• _EXERCISE OBJECTIVE_:
Quote exactly and only this range of lines in the data below: the line that holds "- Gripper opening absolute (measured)" to the line that holds "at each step", both included.

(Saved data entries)
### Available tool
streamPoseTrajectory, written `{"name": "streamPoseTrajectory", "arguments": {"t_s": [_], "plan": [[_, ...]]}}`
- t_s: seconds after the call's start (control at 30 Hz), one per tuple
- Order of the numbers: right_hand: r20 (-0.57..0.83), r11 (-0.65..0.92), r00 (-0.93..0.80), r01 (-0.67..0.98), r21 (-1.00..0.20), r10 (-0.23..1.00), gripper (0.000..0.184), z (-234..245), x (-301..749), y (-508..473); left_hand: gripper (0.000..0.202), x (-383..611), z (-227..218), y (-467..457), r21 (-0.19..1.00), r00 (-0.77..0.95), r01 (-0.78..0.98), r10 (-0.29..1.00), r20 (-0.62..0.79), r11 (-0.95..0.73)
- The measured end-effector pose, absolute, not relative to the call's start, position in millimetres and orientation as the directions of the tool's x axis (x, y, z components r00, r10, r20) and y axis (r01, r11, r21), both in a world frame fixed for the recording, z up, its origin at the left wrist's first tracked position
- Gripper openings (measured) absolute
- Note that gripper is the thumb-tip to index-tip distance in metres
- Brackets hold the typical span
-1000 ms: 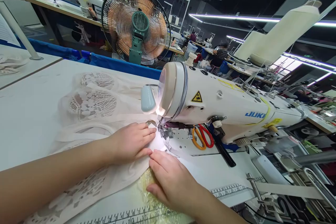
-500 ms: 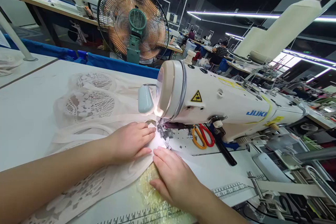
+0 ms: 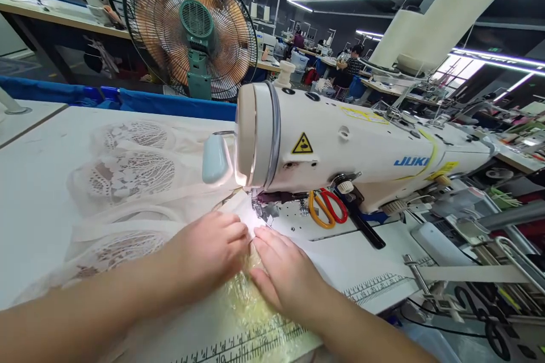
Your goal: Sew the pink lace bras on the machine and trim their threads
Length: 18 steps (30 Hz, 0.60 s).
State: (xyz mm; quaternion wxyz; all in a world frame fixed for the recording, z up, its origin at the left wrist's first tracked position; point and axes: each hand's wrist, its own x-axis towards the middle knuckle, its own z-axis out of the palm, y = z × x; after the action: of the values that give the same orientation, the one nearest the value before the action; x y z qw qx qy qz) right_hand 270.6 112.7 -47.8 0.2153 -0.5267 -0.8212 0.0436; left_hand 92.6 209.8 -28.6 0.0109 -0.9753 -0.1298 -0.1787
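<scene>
White lace fabric (image 3: 131, 176) lies over the left of the table, its edge running to the needle area of a white sewing machine (image 3: 332, 136). My left hand (image 3: 213, 247) is curled at that edge, fingers bent and closed on the fabric just in front of the presser foot (image 3: 258, 207). Beside it, my right hand (image 3: 289, 275) rests with fingers stretched out and thumb apart, fingertips meeting the fabric by my left fingers. Crinkled, shiny yellowish material (image 3: 247, 300) shows on the table between and below the hands.
Orange-and-red-handled scissors (image 3: 326, 209) lie on the machine bed under the arm. Printed ruler markings (image 3: 238, 347) run along the front table edge. A large fan (image 3: 196, 28) stands behind the table. Thread cones (image 3: 451, 17) rise at right. People sit at machines farther back.
My left hand has gone from lying flat to curled, and has drawn towards my right hand at the fabric edge. The fabric's near part has shifted; the camera view has turned slightly right.
</scene>
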Motion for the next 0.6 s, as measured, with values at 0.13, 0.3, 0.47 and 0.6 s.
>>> {"name": "streamPoseTrajectory", "arguments": {"t_s": [0.13, 0.3, 0.47, 0.6], "plan": [[0.305, 0.427, -0.339, 0.854, -0.297, 0.89, 0.042, -48, 269, 112, 0.027, 89, -37, 189, -0.086, 0.896, 0.268, 0.216, 0.387, -0.96], [0.277, 0.415, -0.339, 0.861, -0.292, 0.899, 0.046, -46, 265, 111, 0.035, 85, -35, 206, -0.138, 0.919, 0.189, 0.125, 0.373, -0.972], [0.296, 0.44, -0.361, 0.856, -0.271, 0.884, 0.046, -48, 267, 112, 0.036, 86, -29, 226, -0.112, 0.939, 0.103, 0.06, 0.338, -0.988], [0.362, 0.475, -0.375, 0.845, -0.244, 0.853, 0.044, -51, 269, 113, 0.038, 87, -32, 240, -0.074, 0.949, 0.113, 0.086, 0.303, -0.991]]}}
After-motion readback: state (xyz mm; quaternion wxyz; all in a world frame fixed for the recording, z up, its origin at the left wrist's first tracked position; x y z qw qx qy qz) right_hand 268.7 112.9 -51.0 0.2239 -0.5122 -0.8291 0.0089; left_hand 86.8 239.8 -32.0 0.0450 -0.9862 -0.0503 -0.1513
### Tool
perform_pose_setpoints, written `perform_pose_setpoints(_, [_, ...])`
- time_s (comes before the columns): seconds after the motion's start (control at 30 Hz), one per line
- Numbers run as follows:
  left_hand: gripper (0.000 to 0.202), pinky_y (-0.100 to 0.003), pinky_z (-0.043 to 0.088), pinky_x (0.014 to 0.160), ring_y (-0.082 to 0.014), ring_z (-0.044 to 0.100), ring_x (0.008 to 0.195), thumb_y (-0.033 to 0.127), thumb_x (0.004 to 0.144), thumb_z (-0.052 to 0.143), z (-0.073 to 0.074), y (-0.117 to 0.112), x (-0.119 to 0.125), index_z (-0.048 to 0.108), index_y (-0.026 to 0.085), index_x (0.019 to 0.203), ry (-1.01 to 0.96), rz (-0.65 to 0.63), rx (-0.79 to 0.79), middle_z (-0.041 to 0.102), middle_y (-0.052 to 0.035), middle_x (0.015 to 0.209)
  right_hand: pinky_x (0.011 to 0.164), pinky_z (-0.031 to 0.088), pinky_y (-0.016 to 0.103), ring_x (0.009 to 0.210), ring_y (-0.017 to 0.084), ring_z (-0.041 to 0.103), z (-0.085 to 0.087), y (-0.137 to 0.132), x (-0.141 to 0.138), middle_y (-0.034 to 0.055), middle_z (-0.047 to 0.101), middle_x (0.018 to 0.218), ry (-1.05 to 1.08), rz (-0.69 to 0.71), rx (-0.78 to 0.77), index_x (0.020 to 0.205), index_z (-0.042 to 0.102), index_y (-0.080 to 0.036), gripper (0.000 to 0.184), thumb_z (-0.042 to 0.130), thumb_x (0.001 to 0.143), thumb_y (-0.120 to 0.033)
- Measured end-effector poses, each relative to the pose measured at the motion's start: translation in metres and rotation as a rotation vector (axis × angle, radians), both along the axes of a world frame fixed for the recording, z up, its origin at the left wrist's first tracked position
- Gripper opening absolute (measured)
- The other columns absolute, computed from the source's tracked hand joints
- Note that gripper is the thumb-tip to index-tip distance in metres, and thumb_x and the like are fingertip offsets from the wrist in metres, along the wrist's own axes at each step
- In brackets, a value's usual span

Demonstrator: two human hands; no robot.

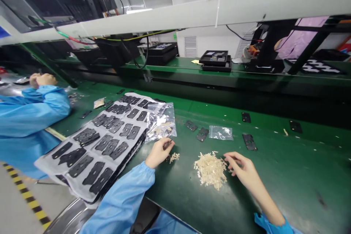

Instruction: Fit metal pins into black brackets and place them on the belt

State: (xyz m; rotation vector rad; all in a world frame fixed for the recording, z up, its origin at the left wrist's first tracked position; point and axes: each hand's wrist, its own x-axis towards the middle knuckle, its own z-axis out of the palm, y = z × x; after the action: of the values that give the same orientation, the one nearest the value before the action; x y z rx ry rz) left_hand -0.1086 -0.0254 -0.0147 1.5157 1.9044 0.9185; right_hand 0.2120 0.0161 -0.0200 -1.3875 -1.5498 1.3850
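My left hand (159, 153) pinches a small black part (167, 145) at its fingertips, just above a little heap of cream strips (174, 157). My right hand (241, 166) hovers with curled fingers at the edge of a larger pile of cream strips (210, 170), and I see nothing clearly held in it. Black perforated plates (90, 146) lie in rows on a white sheet beside my left wrist. A clear plastic bag (161, 121) with cream pieces inside rests on that sheet's far corner.
Loose black plates (249, 142) and a flat clear bag (221, 132) lie on the green workbench (287, 168). A co-worker's blue-sleeved arms (33, 111) are at the left. Black trays (215, 60) sit on a raised green shelf behind a white rail.
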Motion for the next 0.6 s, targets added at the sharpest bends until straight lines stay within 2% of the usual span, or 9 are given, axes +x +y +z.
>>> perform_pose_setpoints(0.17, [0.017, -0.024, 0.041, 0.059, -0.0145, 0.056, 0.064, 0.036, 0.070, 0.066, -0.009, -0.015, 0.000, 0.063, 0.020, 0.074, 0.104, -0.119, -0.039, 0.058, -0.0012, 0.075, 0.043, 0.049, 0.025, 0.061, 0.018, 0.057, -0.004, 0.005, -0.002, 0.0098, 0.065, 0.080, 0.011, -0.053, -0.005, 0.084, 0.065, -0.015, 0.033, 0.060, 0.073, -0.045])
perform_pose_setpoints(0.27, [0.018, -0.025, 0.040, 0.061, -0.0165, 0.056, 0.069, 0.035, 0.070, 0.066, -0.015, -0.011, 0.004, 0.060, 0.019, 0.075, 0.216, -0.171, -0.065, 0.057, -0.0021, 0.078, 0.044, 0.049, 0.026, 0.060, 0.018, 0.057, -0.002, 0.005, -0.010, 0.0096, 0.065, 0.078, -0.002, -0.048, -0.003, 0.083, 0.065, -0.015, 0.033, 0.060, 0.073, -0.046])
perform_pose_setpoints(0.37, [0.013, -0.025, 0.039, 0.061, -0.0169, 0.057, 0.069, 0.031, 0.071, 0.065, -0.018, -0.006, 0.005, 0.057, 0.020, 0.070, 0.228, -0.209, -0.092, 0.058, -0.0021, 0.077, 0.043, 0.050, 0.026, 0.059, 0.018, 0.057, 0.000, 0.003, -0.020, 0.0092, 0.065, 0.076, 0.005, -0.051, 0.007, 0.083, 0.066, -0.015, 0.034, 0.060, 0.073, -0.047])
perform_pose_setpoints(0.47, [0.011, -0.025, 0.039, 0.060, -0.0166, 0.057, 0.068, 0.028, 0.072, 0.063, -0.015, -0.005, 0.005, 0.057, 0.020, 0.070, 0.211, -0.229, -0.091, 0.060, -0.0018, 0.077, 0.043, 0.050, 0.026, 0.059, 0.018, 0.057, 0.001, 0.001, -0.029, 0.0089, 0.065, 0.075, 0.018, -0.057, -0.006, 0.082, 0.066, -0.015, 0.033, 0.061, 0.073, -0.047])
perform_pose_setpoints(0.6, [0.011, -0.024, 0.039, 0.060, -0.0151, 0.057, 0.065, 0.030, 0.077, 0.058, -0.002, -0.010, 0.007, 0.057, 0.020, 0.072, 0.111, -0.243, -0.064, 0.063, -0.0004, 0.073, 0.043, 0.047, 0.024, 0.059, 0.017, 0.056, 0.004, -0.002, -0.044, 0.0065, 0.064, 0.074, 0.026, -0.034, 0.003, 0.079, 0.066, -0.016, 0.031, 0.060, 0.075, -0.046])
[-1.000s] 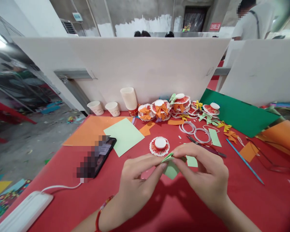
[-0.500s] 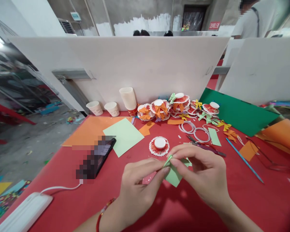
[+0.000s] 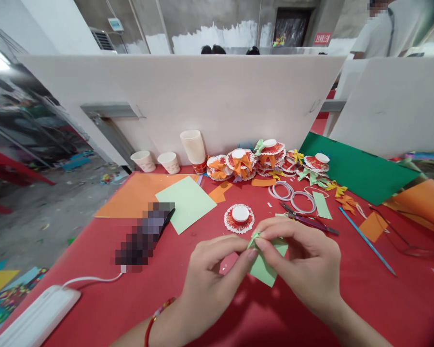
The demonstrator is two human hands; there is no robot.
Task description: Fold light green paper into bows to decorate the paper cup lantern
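Note:
Between my two hands is a small piece of light green paper [image 3: 263, 271], pinched into folds at its upper edge while the lower part hangs flat. My left hand [image 3: 215, 284] grips the fold from the left with thumb and forefinger. From the right, my right hand [image 3: 304, 265] pinches the same fold, its fingertips touching or nearly touching the left ones. Just beyond my fingers sits a red and white paper-cup piece [image 3: 239, 218] with a frilled rim, upside down. Scissors [image 3: 309, 220] lie beyond my right hand, partly hidden by it.
Several frilled cup pieces with paper bows [image 3: 240, 161] line the white partition [image 3: 217, 96]. Paper cups [image 3: 169, 163], green paper [image 3: 186, 202], a phone [image 3: 144, 236] and a white power bank [image 3: 45, 315] are leftward. Rightward lie white rings [image 3: 303, 202] and a blue pencil [image 3: 367, 241].
The green paper has turned a little between my fingers, its lower corner swinging right and down. My left hand has shifted slightly right; both hands keep their pinch.

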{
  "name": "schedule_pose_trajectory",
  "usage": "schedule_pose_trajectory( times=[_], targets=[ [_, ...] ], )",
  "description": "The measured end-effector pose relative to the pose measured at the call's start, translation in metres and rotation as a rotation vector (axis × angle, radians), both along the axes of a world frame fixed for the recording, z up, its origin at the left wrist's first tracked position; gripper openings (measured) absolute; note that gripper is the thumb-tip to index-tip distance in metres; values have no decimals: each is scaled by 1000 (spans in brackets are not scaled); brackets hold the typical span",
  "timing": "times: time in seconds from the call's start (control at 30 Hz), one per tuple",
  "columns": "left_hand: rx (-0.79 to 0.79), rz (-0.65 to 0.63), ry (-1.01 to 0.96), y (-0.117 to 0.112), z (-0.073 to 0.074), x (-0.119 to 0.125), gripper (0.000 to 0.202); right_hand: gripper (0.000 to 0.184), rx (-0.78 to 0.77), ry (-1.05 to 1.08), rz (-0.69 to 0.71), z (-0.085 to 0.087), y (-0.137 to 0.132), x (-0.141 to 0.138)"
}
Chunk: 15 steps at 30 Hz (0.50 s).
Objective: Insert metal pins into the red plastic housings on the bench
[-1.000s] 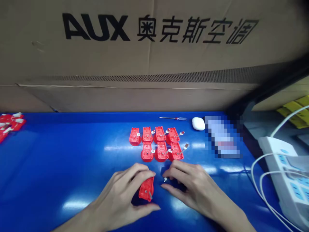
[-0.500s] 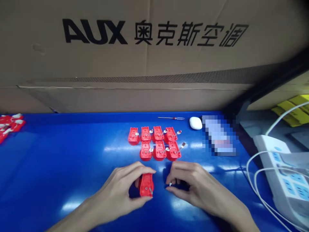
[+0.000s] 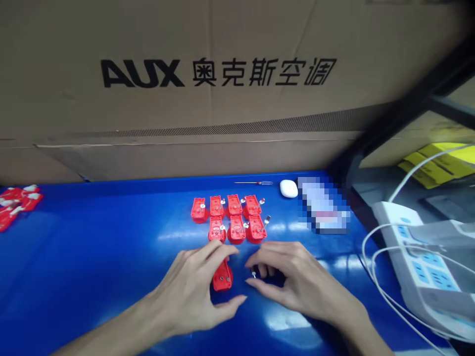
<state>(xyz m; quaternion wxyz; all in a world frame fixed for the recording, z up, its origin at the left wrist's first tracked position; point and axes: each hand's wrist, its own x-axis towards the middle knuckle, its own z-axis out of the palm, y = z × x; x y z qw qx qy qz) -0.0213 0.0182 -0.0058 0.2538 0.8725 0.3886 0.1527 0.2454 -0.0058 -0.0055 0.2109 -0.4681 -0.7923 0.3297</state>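
My left hand (image 3: 193, 291) is closed around a small red plastic housing (image 3: 221, 277), held just above the blue table (image 3: 92, 257) between thumb and fingers. Right beside it, my right hand (image 3: 293, 284) pinches a tiny silver metal pin (image 3: 254, 273) at its fingertips, a short gap from the housing. Just beyond both hands, several matching red housings (image 3: 232, 219) with metal tabs stand in two neat rows.
A large AUX cardboard box (image 3: 208, 84) walls off the back. A thin screwdriver (image 3: 256, 183) and a white oval case (image 3: 288, 188) lie behind the rows. More red parts (image 3: 17, 202) sit at far left. A white power strip (image 3: 415, 257) with cables lies at right.
The view has shifted, so everything sits lower and further left. My left hand has turned the housing a little, and my right hand with the pin has drawn closer to it.
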Motion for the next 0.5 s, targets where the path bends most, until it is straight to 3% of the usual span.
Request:
schedule_pose_trajectory(
  times=[0.2,0.4,0.5],
  targets=[
    [-9,-39,-215,-1,-19,-6,61,18,61,113,1,-7,1,-5],
    [-42,-35,-239,-2,-22,-10,57,18,-152,-40,-14,-8,4,1],
    [-69,-28,-231,-2,-22,-10,55,12,-179,-35,-11,-6,6,4]
  ],
)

• _RESPONSE FOR THIS EXERCISE_:
- Gripper opening absolute (measured)
- The other columns absolute, computed from the source's tracked hand joints
- Note that gripper is the thumb-tip to index-tip distance in metres, and thumb_x and the like are fingertip offsets from the wrist in metres, along the wrist's own axes at each step

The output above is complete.